Mice were placed on a stationary rotarod (IITC Life Science Inc) which was then accelerated from 5 to 45 rpm over five minutes. The time that each mouse falls from the rod is recorded. If a mouse holds onto the rod and rotates completely around two times, it is considered to have fallen from the rod at that time. Each mouse is tested four times a day for two consecutive days with a 15–30 min intertrial interval.

Locomotor activity

Locomotion activity was evaluated by two different protocols. To measure beam breaks, mice were placed individually into a clean, plastic mouse cage (18 cm × 28 cm) with minimal bedding, which was placed into a dark Plexiglas box. Movement was monitored by 5 photobeams in one dimension (Photobeam Activity System, San Diego Instruments, San Diego, CA) for 2 hours, with the number of beam breaks recorded every 5 min. To measure beam crossing mice were placed at one end of elevated 1-meter beams of 18mm, 9mm, and 5mm rods.

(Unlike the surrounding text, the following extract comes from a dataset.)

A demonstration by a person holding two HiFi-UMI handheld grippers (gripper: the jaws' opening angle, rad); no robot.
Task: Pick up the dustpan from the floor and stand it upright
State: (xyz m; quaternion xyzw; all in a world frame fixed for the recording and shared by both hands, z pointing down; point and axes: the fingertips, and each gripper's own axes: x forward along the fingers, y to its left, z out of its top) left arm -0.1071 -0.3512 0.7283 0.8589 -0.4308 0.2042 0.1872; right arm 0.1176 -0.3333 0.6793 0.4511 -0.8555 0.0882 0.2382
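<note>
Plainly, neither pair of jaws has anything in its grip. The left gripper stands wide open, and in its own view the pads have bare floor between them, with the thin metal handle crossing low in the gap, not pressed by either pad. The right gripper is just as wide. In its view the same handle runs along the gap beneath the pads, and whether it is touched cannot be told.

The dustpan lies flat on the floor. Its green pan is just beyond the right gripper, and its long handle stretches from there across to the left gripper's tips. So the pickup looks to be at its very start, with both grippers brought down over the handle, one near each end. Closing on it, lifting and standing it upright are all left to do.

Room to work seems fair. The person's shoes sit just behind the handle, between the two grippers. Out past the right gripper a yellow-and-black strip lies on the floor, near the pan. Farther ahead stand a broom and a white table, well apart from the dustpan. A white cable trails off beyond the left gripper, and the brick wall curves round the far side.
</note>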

A black box was fixed at the end of beam with home cage-nesting material in the box to attract mice, and a light source above the start point as aversive stimulus. Video cameras were fixed at 0cm and 80cm above beam to record performance and measure average time for two successful trials to cross the beam with no stopping/stalling and the number of foot slips.

Highlights.

• All three ephrin-B’s are expressed in inhibitory neurons in the developing brain.

• Receptor-like ephrin-B reverse signaling is required for interneuron migration.

• Ephrin-B2 is also expressed in cortical neurons and radial glial cells.

• Ligand-like ephrin-B2 forward signaling is also involved in interneuron migration.

• EphB/ephrin-B bidirectional signaling establishes excitatory-inhibitory homeostasis.